Angela Stroman, a criminalist with the California Department of Justice testified as an expert in the field of firearm examination. Stroman explained to the jury that a firearm is "anything that was designed to use the power of combustion to propel a bullet or projectile down a barrel." A semiautomatic firearm is "one in which the pull of the trigger shoots the bullet down the barrel, ejects the cartridge case and then reloads another cartridge into the chamber of the firearm."
When Stroman received the nine-millimeter Glock pistol, it was unloaded and in a separate box from the magazine and the loose cartridge. To determine whether or not the Glock was functional, Stroman took one of "our reference firearms of the same make and model of the submitted firearm. I broke both of them down by taking off the slide from the frame and removing the barrel and a spring that holds the barrel in place into the slide." She then compared the "two known reference standards to make sure no parts were missing, nothing appeared cracked or damaged and make sure that . . . it was safe to fire." After checking the condition of the Glock, she went to the firing range where she "fired three laboratory cartridges from the firearm." According to Stroman, "There were no malfunctions noted. It cycled properly and fired the bullets properly." She did not note any abnormalities in the Glock; however, she neither inspected the magazine accompanying the firearm, nor did she fire the gun with this magazine. Instead, she used a Department of Justice magazine, so she did not know if the gun functioned with the original magazine.
However, Stroman stated: "This firearm can be loaded by just placing a cartridge directly into the chamber, so with the slide open you can push a cartridge into there and then let the slide close over it. And a Glock firearm will fire without a magazine present in it." But, she explained, individuals typically load a magazine in the pistol grip portion of the weapon and "do the cycle of fire." Stroman described the "cycle of fire": "For this particular firearm a person would load a magazine and then place that magazine into the . . . pistol grip . . . . Once the magazine is properly seated a person would have to pull back on the slide and allow it to move itself forward.

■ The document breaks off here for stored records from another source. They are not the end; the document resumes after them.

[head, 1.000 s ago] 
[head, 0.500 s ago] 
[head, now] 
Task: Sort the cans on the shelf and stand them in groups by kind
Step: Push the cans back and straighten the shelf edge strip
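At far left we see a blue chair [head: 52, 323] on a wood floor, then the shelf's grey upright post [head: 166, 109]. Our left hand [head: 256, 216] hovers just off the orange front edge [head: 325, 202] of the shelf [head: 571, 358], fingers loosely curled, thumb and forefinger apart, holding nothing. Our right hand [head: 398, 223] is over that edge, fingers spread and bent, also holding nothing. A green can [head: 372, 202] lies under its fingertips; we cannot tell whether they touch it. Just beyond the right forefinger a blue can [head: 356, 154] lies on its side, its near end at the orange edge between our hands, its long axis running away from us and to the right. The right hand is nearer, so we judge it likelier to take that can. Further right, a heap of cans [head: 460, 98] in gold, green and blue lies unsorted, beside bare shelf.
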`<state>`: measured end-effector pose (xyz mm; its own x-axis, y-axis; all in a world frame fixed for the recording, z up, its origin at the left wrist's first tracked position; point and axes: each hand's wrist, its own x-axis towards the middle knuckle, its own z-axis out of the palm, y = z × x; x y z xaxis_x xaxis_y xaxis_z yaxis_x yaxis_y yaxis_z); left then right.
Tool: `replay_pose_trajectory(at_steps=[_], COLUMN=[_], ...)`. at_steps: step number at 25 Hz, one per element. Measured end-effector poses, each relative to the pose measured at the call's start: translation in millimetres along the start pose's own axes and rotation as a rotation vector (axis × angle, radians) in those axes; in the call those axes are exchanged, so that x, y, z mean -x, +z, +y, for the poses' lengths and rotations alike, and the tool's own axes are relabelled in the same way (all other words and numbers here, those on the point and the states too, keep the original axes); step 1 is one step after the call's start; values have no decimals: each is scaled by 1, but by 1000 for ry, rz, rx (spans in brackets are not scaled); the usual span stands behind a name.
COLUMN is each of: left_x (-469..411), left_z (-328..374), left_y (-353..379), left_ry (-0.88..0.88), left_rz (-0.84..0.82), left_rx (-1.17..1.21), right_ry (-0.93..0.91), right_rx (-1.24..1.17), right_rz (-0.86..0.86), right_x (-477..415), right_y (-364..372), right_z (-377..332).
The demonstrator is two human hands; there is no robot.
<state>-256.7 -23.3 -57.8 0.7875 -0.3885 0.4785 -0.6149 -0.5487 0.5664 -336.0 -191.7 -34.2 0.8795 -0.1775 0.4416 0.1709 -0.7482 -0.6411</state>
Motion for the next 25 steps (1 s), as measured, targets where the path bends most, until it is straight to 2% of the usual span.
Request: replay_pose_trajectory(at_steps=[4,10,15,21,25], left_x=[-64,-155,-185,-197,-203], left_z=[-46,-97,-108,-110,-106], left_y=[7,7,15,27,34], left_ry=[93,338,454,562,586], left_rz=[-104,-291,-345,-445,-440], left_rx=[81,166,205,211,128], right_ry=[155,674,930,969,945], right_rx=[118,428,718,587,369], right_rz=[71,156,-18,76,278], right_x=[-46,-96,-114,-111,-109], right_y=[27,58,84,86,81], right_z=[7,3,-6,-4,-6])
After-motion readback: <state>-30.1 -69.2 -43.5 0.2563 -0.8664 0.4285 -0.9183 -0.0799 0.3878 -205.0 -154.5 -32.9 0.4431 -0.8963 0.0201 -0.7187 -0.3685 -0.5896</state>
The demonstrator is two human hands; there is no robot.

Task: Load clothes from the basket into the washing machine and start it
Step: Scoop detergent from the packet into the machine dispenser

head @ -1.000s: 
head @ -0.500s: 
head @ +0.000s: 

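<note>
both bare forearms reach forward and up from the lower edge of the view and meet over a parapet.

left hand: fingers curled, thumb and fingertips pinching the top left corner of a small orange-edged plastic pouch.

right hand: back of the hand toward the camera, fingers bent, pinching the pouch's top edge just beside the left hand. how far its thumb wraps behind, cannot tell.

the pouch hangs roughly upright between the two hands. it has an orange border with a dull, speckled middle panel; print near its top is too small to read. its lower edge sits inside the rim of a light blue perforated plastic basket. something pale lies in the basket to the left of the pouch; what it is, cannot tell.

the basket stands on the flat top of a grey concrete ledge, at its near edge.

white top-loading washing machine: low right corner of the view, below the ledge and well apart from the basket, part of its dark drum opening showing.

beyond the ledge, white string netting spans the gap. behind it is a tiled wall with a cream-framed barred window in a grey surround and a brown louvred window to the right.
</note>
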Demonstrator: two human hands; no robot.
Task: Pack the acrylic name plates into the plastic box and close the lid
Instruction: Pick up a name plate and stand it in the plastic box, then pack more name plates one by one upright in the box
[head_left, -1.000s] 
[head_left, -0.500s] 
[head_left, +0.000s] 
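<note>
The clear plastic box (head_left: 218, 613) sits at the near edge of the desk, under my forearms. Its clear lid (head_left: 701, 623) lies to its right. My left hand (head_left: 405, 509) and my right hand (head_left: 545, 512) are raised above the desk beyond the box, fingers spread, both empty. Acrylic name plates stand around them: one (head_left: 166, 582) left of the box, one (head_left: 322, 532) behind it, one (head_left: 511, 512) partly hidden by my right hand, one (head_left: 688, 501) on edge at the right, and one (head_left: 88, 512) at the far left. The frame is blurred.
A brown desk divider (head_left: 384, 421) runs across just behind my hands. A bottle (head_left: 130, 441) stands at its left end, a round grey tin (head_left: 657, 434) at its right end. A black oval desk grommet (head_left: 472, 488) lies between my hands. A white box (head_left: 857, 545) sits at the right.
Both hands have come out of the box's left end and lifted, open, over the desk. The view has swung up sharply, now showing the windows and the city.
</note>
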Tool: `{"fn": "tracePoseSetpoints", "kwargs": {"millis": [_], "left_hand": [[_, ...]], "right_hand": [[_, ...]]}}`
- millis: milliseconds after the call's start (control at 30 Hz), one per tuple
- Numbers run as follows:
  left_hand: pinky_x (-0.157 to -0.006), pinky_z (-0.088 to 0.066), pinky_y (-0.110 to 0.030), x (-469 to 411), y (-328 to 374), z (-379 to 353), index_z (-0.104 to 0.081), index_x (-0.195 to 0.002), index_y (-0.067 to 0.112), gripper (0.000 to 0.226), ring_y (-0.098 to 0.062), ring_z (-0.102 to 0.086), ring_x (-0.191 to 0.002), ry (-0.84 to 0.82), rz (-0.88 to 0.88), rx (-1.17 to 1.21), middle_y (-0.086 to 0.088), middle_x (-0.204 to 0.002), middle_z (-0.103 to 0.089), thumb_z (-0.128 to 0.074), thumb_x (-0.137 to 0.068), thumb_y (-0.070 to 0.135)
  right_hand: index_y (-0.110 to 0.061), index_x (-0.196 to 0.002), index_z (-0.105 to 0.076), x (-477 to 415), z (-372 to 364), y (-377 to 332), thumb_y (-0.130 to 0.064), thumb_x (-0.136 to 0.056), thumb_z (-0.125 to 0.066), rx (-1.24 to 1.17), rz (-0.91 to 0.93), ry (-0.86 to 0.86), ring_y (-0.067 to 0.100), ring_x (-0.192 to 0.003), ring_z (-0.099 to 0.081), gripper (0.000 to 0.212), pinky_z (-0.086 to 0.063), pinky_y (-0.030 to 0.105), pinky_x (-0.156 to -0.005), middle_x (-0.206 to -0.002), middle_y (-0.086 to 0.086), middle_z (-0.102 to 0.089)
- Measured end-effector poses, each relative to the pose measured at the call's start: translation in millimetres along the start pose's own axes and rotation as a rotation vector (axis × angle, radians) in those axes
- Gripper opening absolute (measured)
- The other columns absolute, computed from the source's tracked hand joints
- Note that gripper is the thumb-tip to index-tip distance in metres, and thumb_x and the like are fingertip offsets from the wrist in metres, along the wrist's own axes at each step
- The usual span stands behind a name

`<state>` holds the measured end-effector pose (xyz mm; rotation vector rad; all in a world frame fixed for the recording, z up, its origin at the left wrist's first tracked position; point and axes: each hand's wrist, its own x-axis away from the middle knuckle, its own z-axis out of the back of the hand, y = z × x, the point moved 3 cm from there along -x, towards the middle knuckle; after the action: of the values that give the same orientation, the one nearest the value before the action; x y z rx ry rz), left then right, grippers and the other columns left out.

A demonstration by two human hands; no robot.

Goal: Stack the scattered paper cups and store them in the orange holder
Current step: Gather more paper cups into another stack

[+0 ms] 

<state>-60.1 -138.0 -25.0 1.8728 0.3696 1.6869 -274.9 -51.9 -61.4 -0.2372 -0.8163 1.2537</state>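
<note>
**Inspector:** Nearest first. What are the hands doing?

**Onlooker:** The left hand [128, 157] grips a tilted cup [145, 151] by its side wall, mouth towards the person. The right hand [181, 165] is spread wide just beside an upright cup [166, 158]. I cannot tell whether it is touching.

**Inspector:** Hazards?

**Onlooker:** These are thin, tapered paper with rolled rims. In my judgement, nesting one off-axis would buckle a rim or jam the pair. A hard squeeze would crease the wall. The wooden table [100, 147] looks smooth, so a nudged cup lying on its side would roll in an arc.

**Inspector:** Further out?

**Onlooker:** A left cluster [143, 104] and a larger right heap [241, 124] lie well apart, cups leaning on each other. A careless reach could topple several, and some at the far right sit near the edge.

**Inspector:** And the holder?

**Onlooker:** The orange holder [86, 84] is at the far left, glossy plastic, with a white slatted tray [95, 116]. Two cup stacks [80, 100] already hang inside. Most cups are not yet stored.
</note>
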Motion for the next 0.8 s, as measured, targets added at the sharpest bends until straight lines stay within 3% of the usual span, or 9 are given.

This action strips a bullet or cartridge from the magazine and places it into the chamber, that is how you would load a firearm, this particular make and model. [¶] Once the pull of the trigger occurs the firearm's firing pin hits the primer, the primer ignites the combustible material inside of the cartridge that causes gasses to expand and propel the bullet down the barrel of the firearm. [¶] And then the pressure also pushes back on the cartridge case which then unlocks the slide, pushes the slide back and causes the ejection and extraction of the cartridge case that had originally held the fired bullet and then the slide will move over the top of the magazine, strip another cartridge off of the magazine and re-chamber it and wait for another pull of the trigger."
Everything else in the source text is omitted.